# [Work order]
Below this line is the material. Write out only its lines from the one containing "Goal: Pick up" through the one containing "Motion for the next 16", both kept, exactly.
[[ Task input open ]]
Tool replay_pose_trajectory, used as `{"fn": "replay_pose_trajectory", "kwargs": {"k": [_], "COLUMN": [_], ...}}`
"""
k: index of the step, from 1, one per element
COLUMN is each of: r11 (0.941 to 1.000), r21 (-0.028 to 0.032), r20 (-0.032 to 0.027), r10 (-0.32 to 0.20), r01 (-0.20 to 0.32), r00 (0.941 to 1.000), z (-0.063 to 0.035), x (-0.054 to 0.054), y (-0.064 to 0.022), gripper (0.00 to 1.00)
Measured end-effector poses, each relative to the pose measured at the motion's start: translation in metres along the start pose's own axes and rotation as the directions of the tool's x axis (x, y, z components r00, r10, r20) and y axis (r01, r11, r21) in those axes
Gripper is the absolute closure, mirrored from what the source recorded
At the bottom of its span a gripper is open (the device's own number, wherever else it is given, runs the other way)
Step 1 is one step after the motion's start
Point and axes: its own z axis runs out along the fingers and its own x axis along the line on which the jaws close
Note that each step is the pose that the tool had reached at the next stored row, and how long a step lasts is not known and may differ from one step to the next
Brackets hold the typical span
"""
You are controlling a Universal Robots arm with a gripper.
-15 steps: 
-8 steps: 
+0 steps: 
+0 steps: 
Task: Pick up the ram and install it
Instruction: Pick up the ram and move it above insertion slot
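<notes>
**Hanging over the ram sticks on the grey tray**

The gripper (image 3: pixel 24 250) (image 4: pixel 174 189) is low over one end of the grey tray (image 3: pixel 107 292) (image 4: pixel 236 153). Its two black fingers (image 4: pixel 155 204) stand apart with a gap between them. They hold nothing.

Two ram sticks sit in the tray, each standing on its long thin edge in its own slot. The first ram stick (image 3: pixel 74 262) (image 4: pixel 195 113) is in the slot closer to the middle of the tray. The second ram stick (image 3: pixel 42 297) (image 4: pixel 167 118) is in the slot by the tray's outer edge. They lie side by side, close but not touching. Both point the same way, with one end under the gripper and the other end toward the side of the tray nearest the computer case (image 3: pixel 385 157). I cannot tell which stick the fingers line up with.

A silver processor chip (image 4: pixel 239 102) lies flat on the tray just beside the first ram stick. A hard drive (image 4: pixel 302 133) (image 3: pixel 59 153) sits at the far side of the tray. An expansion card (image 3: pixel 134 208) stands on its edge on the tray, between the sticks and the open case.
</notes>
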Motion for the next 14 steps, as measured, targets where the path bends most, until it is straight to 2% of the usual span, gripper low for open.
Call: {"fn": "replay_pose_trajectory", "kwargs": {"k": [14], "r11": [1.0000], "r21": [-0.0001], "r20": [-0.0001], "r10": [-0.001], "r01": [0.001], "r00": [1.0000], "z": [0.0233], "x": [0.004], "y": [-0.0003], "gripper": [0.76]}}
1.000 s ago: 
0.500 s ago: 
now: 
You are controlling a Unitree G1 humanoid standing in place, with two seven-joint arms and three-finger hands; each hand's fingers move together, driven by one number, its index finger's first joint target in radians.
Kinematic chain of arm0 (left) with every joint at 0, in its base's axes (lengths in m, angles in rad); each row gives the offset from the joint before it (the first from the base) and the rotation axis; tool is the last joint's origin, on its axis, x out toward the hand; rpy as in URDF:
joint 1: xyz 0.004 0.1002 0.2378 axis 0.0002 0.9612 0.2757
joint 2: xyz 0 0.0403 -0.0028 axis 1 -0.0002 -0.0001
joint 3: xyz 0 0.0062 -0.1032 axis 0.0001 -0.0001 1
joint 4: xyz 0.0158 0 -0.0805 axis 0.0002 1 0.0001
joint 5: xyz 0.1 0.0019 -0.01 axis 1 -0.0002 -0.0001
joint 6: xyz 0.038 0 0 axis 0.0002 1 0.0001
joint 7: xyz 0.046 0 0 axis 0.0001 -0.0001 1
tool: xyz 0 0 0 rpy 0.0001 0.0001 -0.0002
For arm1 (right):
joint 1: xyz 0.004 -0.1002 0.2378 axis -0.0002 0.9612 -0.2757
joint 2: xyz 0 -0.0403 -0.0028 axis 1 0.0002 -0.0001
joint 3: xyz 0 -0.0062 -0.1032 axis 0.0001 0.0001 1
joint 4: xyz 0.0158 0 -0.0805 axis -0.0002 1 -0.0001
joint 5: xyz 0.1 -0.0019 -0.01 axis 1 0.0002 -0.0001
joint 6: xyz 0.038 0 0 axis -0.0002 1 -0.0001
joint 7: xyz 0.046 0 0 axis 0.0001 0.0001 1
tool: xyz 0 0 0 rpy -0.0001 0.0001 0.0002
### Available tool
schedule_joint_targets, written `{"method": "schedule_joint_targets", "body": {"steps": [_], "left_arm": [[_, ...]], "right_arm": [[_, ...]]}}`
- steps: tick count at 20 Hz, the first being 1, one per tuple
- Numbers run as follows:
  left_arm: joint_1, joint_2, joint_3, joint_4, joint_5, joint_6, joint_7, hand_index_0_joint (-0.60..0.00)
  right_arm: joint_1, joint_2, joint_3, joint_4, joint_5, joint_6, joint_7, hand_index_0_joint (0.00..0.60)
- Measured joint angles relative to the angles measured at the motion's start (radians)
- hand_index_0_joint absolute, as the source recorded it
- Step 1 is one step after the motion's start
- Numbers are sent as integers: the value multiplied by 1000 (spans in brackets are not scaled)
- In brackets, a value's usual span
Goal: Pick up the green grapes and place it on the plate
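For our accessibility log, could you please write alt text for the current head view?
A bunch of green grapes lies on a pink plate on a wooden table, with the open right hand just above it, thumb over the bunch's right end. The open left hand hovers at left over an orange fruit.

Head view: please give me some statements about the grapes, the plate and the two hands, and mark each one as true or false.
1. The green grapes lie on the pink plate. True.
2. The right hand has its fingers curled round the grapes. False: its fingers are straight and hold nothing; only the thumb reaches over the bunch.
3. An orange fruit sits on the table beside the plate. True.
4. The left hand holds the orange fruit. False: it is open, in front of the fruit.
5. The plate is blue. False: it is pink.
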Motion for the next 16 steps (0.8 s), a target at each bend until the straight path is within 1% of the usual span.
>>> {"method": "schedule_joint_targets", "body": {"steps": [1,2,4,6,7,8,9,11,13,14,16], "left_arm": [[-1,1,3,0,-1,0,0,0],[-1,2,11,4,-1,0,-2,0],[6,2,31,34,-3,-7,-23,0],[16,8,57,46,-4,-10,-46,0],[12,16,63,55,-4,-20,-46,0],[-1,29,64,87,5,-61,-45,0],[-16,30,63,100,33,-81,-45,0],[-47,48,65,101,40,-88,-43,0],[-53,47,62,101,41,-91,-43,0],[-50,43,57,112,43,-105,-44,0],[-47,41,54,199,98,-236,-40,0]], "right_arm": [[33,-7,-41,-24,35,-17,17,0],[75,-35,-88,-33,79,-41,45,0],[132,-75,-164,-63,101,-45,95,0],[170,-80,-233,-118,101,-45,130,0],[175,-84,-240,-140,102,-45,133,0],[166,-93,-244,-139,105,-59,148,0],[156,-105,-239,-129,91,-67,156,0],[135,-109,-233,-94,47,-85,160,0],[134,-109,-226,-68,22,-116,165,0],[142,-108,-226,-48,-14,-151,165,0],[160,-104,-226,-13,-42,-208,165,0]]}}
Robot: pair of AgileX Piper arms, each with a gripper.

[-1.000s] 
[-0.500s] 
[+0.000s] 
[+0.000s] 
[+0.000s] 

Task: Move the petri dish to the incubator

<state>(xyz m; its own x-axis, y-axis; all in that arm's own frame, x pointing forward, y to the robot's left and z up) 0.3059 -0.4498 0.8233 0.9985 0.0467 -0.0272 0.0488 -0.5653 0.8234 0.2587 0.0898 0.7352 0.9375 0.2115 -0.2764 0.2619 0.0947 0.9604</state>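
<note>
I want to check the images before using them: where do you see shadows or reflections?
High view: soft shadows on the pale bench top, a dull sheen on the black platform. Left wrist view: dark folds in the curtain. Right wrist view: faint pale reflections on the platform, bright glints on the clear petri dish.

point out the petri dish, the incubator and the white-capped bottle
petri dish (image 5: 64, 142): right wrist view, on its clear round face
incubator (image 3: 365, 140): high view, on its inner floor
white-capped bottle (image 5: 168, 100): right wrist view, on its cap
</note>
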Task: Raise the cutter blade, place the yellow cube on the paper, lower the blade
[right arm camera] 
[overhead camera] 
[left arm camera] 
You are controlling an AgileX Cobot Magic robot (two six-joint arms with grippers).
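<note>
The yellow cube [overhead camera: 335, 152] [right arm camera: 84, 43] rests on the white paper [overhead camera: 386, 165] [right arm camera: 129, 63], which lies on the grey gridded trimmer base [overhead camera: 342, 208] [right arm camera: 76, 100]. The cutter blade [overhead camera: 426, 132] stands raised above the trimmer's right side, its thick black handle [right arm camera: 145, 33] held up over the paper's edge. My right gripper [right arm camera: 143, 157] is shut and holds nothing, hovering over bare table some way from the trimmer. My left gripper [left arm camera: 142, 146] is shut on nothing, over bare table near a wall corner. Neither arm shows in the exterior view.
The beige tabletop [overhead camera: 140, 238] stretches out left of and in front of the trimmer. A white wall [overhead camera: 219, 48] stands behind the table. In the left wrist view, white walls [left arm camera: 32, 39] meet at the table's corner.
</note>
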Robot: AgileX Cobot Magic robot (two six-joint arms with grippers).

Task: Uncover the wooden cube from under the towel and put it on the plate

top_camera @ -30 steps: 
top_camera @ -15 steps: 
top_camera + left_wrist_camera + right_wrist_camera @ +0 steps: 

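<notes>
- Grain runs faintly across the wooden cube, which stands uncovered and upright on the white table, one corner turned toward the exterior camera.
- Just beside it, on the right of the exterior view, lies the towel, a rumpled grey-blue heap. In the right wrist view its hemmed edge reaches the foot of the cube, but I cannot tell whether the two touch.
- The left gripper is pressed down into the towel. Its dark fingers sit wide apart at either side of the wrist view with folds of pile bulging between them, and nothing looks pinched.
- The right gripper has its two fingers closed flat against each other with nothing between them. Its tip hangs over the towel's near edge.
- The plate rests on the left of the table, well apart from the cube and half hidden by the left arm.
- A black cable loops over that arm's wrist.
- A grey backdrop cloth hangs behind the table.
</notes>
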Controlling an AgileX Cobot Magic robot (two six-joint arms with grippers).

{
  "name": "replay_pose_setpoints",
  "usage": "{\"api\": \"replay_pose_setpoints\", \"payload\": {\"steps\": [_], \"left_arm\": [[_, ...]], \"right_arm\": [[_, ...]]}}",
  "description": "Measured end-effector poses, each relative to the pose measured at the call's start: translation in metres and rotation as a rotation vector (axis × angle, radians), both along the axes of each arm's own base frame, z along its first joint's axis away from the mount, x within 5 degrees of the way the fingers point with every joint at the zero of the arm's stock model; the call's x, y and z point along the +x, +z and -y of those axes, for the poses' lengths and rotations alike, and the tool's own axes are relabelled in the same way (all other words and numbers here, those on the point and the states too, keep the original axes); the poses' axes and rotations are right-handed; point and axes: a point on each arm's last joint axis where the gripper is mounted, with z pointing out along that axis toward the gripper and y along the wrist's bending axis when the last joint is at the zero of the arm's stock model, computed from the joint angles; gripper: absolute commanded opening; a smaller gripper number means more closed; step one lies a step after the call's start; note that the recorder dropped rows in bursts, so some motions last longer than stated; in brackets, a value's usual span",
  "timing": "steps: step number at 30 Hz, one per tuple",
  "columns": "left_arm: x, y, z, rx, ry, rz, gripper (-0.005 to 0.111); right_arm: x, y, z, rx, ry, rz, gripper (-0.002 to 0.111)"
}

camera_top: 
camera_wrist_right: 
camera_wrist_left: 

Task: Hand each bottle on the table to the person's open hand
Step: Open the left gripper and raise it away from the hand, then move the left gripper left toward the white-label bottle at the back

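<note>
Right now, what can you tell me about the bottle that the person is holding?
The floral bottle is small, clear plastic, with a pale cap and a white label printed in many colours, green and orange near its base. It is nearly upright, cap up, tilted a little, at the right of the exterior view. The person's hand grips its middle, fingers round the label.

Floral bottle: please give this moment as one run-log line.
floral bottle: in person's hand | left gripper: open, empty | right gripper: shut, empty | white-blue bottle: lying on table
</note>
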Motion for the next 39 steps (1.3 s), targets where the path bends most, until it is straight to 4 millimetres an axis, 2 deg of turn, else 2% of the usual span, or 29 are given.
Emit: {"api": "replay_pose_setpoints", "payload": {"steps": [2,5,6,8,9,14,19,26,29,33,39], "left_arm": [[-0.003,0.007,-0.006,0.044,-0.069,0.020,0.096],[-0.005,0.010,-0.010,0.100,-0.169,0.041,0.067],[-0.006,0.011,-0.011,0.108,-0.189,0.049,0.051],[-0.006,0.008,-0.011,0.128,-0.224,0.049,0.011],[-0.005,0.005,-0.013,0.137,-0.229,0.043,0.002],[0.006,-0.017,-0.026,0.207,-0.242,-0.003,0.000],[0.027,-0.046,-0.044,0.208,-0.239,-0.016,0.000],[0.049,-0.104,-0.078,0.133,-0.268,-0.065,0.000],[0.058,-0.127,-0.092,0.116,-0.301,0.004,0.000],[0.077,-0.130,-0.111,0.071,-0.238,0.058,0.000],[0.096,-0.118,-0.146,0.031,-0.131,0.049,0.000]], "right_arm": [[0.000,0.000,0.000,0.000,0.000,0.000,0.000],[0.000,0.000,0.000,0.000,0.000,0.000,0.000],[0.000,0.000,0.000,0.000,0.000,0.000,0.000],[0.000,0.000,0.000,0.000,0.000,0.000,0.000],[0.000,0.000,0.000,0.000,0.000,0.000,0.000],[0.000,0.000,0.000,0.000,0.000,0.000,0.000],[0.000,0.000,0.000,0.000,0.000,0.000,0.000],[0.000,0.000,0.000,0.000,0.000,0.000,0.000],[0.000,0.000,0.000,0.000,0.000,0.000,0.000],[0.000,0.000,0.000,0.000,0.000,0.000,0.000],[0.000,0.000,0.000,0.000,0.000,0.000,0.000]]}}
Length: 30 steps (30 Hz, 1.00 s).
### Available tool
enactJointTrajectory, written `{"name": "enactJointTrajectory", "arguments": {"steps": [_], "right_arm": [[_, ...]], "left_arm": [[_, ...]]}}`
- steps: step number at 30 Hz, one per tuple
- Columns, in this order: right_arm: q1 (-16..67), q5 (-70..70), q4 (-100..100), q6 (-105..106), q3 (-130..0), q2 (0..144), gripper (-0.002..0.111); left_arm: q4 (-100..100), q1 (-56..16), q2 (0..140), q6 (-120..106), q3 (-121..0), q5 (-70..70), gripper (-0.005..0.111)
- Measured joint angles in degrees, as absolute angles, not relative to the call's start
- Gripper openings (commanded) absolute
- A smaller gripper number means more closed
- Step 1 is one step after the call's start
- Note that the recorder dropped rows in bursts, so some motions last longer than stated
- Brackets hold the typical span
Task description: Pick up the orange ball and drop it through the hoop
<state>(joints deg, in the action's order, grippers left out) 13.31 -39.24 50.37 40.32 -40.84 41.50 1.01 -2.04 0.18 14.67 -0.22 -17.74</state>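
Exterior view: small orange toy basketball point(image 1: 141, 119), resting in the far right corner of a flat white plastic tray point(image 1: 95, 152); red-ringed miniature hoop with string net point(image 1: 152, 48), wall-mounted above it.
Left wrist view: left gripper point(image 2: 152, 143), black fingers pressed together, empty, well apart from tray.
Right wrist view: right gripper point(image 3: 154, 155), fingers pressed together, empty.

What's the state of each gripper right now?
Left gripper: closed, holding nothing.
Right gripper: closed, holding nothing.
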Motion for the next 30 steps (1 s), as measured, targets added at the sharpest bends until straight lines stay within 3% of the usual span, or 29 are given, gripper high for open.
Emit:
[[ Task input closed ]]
# [Written response]
Goal: Pick up the green grapes and place it on the plate
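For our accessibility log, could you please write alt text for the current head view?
A bunch of green grapes lies on a pink plate on a wooden table, with the open right hand just above it, thumb over the bunch's right end. The open left hand hovers at left over an orange fruit.

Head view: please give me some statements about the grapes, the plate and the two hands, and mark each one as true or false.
1. The green grapes lie on the pink plate. True.
2. The right hand has its fingers curled round the grapes. False: its fingers are straight and hold nothing; only the thumb reaches over the bunch.
3. An orange fruit sits on the table beside the plate. True.
4. The left hand holds the orange fruit. False: it is open, in front of the fruit.
5. The plate is blue. False: it is pink.
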Motion for the next 16 steps (0.8 s), a target at each bend until the straight path is within 1% of the usual span.

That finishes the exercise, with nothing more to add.